Vetter UR, Ake JP, Laforge RC. Nat. Hazards 1996; 14(2-3): 227-240.

Copyright

(Copyright © 1996, Holtzbrinck Springer Nature Publishing Group)

DOI

unavailable

PMID

unavailable

Abstract

A seismic hazard evaluation for three dams in the Rocky Mountains of northern Colorado is based on a study of the historical seismicity. To model earthquake occurrence as a random process utilizing a maximum likelihood method, the catalog must exhibit random space-time characteristics. This was achieved using a declustering procedure and correction for completeness of recording. On the basis of the resulting a- and b-values, probabilistic epicentral distances for a 2 x 10(-5) annual probability were calculated. For a random earthquake of magnitude M-L 6.0-6.5, this distance is 15 km. Suggested ground motion parameters were estimated using a probabilistic seismic hazard analysis.

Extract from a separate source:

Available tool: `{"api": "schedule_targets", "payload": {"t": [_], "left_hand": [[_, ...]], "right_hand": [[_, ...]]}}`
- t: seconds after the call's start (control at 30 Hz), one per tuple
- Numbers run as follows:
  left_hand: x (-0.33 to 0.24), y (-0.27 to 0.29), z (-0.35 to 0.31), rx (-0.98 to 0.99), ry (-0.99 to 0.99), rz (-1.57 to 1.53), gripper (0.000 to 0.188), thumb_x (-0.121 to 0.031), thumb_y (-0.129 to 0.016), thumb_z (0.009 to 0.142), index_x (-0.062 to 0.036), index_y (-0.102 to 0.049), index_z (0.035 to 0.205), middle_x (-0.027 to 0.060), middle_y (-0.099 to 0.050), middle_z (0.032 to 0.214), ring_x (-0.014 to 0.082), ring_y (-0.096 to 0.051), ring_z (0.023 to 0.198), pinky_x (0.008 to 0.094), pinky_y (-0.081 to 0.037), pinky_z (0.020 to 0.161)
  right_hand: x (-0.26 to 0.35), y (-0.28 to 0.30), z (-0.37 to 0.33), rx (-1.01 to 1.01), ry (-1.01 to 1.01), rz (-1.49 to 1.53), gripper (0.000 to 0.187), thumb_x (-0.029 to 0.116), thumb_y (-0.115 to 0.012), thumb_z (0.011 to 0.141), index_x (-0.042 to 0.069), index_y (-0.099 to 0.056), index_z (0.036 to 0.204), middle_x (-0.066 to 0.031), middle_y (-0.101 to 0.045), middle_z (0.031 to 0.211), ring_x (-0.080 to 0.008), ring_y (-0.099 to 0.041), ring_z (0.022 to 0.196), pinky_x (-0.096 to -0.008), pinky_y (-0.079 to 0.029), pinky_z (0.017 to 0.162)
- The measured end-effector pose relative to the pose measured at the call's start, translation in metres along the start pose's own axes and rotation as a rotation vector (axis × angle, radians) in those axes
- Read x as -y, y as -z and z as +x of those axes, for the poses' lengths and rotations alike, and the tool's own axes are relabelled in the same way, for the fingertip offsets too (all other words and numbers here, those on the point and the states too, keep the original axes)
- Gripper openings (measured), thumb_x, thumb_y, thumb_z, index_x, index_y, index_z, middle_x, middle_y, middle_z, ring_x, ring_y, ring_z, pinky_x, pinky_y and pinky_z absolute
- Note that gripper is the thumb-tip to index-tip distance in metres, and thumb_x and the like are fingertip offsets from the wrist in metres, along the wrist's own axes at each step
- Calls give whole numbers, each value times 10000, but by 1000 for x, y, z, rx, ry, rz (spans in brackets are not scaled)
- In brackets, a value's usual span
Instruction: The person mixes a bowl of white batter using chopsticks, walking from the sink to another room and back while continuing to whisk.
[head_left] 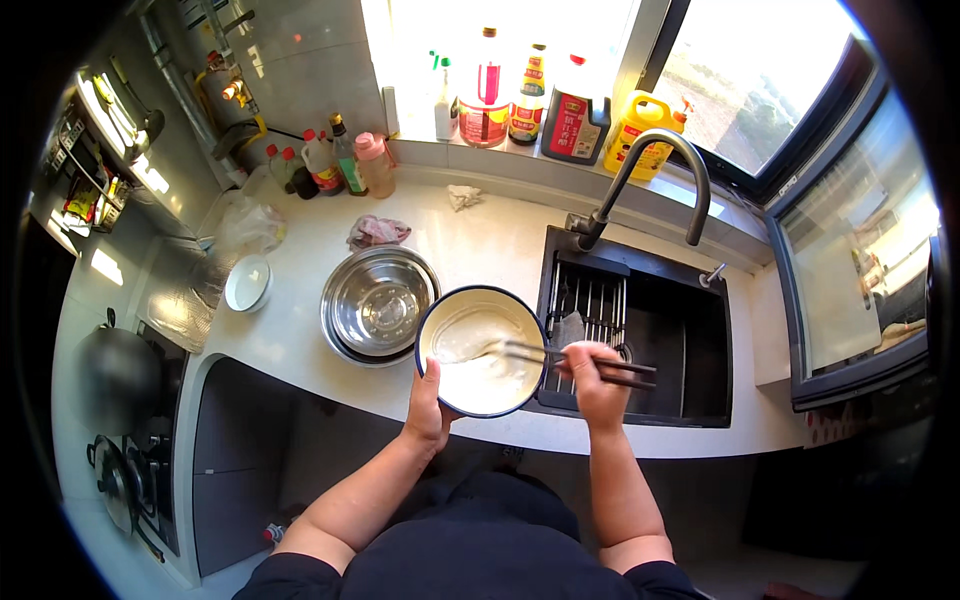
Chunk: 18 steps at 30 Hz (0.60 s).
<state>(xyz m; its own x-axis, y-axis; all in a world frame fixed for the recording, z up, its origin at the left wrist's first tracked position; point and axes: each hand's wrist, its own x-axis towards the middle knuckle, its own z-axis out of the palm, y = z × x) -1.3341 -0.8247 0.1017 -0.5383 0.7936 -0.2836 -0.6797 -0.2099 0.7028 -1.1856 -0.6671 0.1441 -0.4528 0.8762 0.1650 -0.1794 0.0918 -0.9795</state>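
A white surface [490,220] spans a sunlit kitchen, its right side cut by a black sink [690,320] holding a metal rack [590,285]. Bottles [485,110] line the sill behind, beside a dark tap [608,205] arching toward the basin. Left of centre sit nested steel bowls [385,310], partly covered in view by a blue-rimmed bowl [500,298] held at the front edge, pale mixture [480,382] inside. Farther left stands a small white bowl [247,285]; a crumpled cloth [378,232] lies behind the steel ones. Both forearms reach up from below. The left hand [428,412] grips the blue-rimmed bowl's near left side, thumb at the rim. The right hand [597,385], closed around dark chopsticks [635,367], blocks part of the rack; the chopsticks' tips blur at the mixture.
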Motion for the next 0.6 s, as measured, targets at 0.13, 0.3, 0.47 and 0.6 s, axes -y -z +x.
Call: {"api": "schedule_targets", "payload": {"t": [0.13, 0.3, 0.47, 0.6], "left_hand": [[2, -5, -2, 34, 28, 57, 651, -515, -442, 936, -50, -310, 1372, 150, -505, 1277, 265, -565, 1122, 391, -541, 838], [2, 8, -5, 4, 39, 5, 652, -510, -449, 936, -35, -323, 1364, 148, -509, 1273, 258, -569, 1114, 389, -528, 857], [3, 7, -5, 5, 31, 69, 685, -524, -420, 940, 2, -335, 1370, 165, -489, 1324, 288, -514, 1190, 417, -418, 998], [-7, 7, -6, 4, 6, 98, 657, -496, -437, 945, 16, -358, 1349, 164, -508, 1300, 275, -523, 1178, 402, -419, 997]], "right_hand": [[-8, -4, -6, 7, -81, 43, 74, 70, -651, 867, -4, -648, 858, -70, -646, 774, -125, -631, 658, -242, -535, 605], [17, 26, 17, -28, -300, -121, 113, 96, -623, 869, -1, -667, 831, -93, -645, 687, -155, -635, 571, -260, -548, 525], [25, -5, 0, 107, -481, 37, 116, 108, -675, 835, -8, -664, 841, -75, -651, 709, -129, -633, 582, -250, -535, 533], [20, 28, 25, -21, -322, -114, 129, 124, -653, 849, -2, -667, 827, -87, -658, 713, -156, -643, 580, -271, -551, 536]]}}
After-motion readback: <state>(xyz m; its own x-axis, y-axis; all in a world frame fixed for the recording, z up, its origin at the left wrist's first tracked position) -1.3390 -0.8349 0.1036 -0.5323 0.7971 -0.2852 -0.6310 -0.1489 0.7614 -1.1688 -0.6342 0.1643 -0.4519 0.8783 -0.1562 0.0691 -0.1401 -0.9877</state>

Critical peak horizontal accelerations at the dams are 0.22g if median values are assumed and 0.39g if variable attenuation and seismicity rates are taken into account. For structural analysis of the dams, synthetic acceleration time series were calculated to match the empirical response spectra. In addition, existing horizontal strong motion records from two Mammoth Lakes, California earthquakes were selected and scaled to fit the target horizontal acceleration response spectra.